An article in the current issue of the Journal of Alzheimer’s Disease suggests that further investigation of possible direct or indirect linkages between vitamin D and these dementias is needed.

Low serum levels of 25-hydroxyvitamin D [25(OH)D] — a biomarker for vitamin D — have been associated with increased risk for cardiovascular diseases, diabetes mellitus, depression, dental caries, osteoporosis, and periodontal disease, all of which are either considered risk factors for dementia or have preceded incidence of dementia.

In 2008, a number of studies reported that those with higher serum biomarker levels had greatly reduced risk of incidence or death from cardiovascular diseases.

Several studies have correlated tooth loss with development of cognitive impairment and Alzheimer’s disease or vascular dementia.

There are two primary ways that people lose teeth: dental caries and periodontal disease. Both conditions are linked to low vitamin D levels, with induction of human cathelicidin by 1,25-dihydroxyvitamin D being the mechanism.

There is also laboratory evidence for the role of vitamin D in neuroprotection and reducing inflammation, and ample biological evidence to suggest an important role for vitamin D in brain development and function.

Given these supportive lines of evidence, William B. Grant, PhD of the Sunlight, Nutrition, and Health Research Center (SUNARC) suggests that studies of incidence of dementia with respect to prediagnostic serum 25(OH)D or vitamin D supplementation are warranted.

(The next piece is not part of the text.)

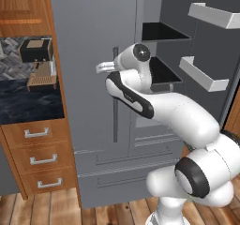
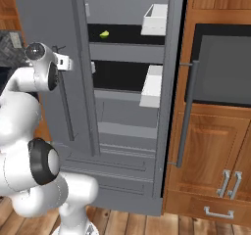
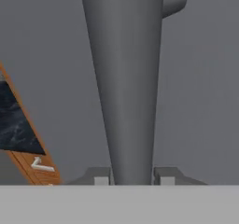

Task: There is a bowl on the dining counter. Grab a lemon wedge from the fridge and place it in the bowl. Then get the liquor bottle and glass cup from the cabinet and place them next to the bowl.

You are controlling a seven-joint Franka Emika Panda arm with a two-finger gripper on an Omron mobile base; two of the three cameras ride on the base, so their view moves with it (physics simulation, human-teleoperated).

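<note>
Gripper (image 3: 131, 178) pinched on the long vertical bar handle (image 3: 126, 87) of the fridge's left door, one finger tip (image 3: 100, 177) on each side of the bar, both touching it. In the left base view the white hand reaches the same handle (image 1: 115, 95) from the right. Fridge (image 1: 93, 78) tall, grey; its left door shut, its right door swung open, showing dark shelves (image 2: 125, 33) and white door bins (image 2: 153, 84). Lemon wedge (image 2: 104, 34) small, yellow-green, lying on the upper dark shelf toward the left (detail too small to tell more). Left of the fridge: wooden drawers (image 1: 42, 158) with metal pulls, under a dark marbled countertop (image 1: 28, 102) carrying a coffee machine (image 1: 37, 60). Right of it: wooden cabinets (image 2: 215, 146) around a dark oven front (image 2: 223, 67). Floor of wood planks (image 1: 56, 210).
</note>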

In addition, since the elderly are generally vitamin D deficient and since vitamin D has so many health benefits, those over the age of 60 years should consider having their serum 25(OH)D tested, looking for a level of at least 30 ng/mL but preferably over 40 ng/mL, and supplementing with 1000-2000 IU/day of vitamin D3 or increased time in the sun spring, summer, and fall if below those values.

Writing in the article, Dr. Grant states,

“There are established criteria for causality in a biological system. The important criteria include strength of association, consistency of findings, determination of the dose-response relation, an understanding of the mechanisms, and experimental verification.

“To date, the evidence includes observational studies supporting a beneficial role of vitamin D in reducing the risk of diseases linked to dementia such as vascular and metabolic diseases, as well as an understanding of the role of vitamin D in reducing the risk of several mechanisms that lead to dementia.”